Given that QT interval is a stronger SCD risk factor in men than women, and rs12143842 has a larger effect on QT interval in women than in men,20 we next investigated whether the association of rs12143842 on SCD risk differed between men and women. We limited sex‐stratified analyses to SCD cases with underlying ischemic and nonischemic pathology and excluded those with other underlying conditions because of the small sample size of those with other conditions.

Among 1862 men with SCD and 1641 male controls, the rs12143842 QT lengthening allele was marginally associated with an increased risk of SCD (OR, 1.11; 95% CI, 0.99–1.23; P=0.07). When stratified by underlying disease pathology, the association was significant among men with nonischemic SCD (579 cases/1641 controls) with an OR of 1.17 (95% CI, 1.00–1.37; P=0.045), while there was no statistically significant association in men with ischemic SCD (1245 cases/1641 controls) for SCD risk (OR=1.09; 95% CI, 0.96–1.23; P=0.18; P for difference between men with ischemic and nonischemic SCD=0.35).

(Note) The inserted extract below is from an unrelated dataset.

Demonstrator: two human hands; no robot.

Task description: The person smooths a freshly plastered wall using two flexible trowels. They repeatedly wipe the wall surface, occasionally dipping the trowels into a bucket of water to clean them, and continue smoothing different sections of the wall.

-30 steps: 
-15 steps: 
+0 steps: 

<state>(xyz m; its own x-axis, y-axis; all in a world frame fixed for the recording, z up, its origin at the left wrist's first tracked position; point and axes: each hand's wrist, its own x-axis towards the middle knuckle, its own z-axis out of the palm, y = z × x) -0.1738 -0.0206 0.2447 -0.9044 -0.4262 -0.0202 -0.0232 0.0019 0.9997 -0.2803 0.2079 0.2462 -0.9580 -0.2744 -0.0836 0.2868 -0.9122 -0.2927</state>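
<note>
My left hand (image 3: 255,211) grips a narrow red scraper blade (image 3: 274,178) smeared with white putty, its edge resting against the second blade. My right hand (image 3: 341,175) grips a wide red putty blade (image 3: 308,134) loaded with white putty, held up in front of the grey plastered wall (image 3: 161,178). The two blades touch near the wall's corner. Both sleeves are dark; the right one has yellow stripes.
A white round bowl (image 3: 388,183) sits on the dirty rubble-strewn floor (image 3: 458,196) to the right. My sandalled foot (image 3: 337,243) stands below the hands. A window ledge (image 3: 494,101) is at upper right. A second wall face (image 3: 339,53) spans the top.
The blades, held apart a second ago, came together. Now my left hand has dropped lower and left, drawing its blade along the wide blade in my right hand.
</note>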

Overall, among 420 female SCD cases and 1920 female controls, the rs12143842 QT lengthening allele was associated with increased SCD risk (OR of 1.24; 95% CI, 1.04–1.46; P=0.015). Similar to findings among men, a higher OR point estimate was observed in the women with nonischemic SCD (171 cases/1920 controls), with the rs12143842 T allele associated with a 1.37‐fold (95% CI, 1.07–1.75; P=0.013) increased SCD risk compared with a 1.11‐fold increased SCD risk (CI, 0.88–1.38; P=0.39) among women with ischemic SCD (233 cases/1920 controls; P for difference between women with ischemic and nonischemic SCD=0.20). None of the sex interaction terms was significant in the overall analysis as well as the disease‐stratified analyses. However, consistent with our initial hypothesis, comparing the 2 extremes of our subgroups, nonischemic women to ischemic men, we find a significantly stronger association in the ischemic women (P=0.036).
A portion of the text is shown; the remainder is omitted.